2010-03-01 Mon
月曜日です。県議会は今日から一般質問です。一般質問はそれぞれの議員の個性が出て、なかなか面白いものです。
さて、昨日の新聞で大きく報道されましたが、今日で串間市の都井岬観光ホテルが閉館しました。あまりにも急な話で大変驚きました。
第3セクターになる前は宮崎交通グループでしたので、私にとっては本当に身近なホテルでした。私は宮崎交通入社時には広告宣伝部に所属していまして、カレンダーの撮影や「都井の火まつり」「とびうおすくい」などでよくカメラマンと一緒にこのホテルに来ました。
路線バスとホテルを組み合わせた企画きっぷの担当もしてましたので、料理の企画などにも入ったり、ある意味では最も深く関わらせて頂いたホテルでした。
しかしなんといっても思い出深いのは、このホテルの結婚式のモデルをさせて頂いたことです。第3セクターに移行後も、スタッフは基本的に変わらず、宮崎交通で運営しておりました。
経営再建にあたり収益のあるブライダル事業に取り組むことになり、「リゾート基金」の給付を受けて結婚式場を作ったのですが、その宣伝のモデルをホテルから頼まれたのです。女性の方はプロのモデルをお願いするものの、男性モデルはお金もないので会社で手当しなければならないということで、お声がかかりました。
このようなモデルようなことは、大学時代にもバイトでしていたことはあったのですが、いかんせん結婚式は初めてです。しかも、ホテルが再出発にあたっての一大企画でしたので最初はお断りしたのですが、ぜひにということでしたので、お世話になったホテルの皆さんのお役にたてるならということで、お引き受けしました。
事前の衣装合わせに志布志に行き、後日改めて泊まり込みでホテルに行きます。
残念ながら外は大嵐。馬と戯れながらの撮影などはすべてキャンセルし、ひたすら新しく完成した結婚式場での撮影です。
本番でもたぶんやらないであろう5回のお色直しをして、2日間まるまるかけて撮影に臨みました。モデルさんと夕食を一緒に摂ったのですが、私はせっかく来たからとトビウオの刺身やごんぐり(マグロの胃袋)などをガツガツ食べていたのですが、モデルさんは肌が荒れるからと卵の白身とかまぼこしか食べなかったのを覚えています。

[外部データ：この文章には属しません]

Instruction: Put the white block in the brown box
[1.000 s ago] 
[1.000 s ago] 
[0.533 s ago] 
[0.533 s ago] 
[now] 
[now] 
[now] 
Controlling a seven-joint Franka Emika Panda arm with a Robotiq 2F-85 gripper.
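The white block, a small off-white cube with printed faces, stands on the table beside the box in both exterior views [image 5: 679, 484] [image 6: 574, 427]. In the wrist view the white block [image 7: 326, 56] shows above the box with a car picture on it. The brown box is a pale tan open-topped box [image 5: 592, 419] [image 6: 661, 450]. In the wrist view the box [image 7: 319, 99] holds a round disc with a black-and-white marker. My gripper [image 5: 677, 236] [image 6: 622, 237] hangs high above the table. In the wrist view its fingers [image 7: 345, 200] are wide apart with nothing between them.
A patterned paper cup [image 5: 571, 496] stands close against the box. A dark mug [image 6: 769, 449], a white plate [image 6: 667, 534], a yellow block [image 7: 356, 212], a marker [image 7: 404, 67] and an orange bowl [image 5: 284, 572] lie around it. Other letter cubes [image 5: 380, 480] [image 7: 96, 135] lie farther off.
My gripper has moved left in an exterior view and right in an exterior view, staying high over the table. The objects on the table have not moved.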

撮影が終わり、誰もいない露天風呂に身を沈めます。ホテルには温泉はなかったのですが、鉱火石という特殊な石の入った露天風呂がありました。嵐もピタッとやんで、都井岬らしい本当に美しい満天の星空、そしてそれに灯台の光が矢のように走り去る、そしてまた現れる。平日でお客さんの嵐でお客さんは全くいなかったこともあって、湯船の中でその幻想的な景色を飽かずに眺めていました。
そして出来上がったポスターとCF(コマーシャルフィルム)、ポスターはあちこちに貼られ、CMは宮崎と鹿児島で流されました。
このポスター、となぜかご婦人層に人気が出まして、新聞にも写真のように取り上げられました。

しばらく経って、大淀の宮崎交通本社で仕事していたとき、ホテルの担当の方が来て「続編でしばらく流しますね。あっ、あと取材がありますから。」といわれます。結局写真のような記事が載って、CMは私が宮崎交通を辞めるころまで約2年間放送されていました。もう10年も前のいまでは懐かしい思い出です。
宮崎交通を辞めた後も、ホテルの皆さんには大変お世話になりました。選挙のときも「宮崎に娘がいるから。」と元営業部長から後援会名簿をわざわざお送りくださったり、いつまでも応援して頂きました。
ホテルがどうなるのか、串間市の今後の取り組み如何かもしれませんが、私もできることがないか一生懸命取り組んでいきたいと思います。
ラジオでのホテルのCM「いつまでも~、こころに残る~、都井の岬~観光ホテル!」、このフレーズが頭から離れません。
私にとっても、本当にいつまでも心に残るホテルです。
ありがとう、都井岬観光ホテル!また、逢う日まで。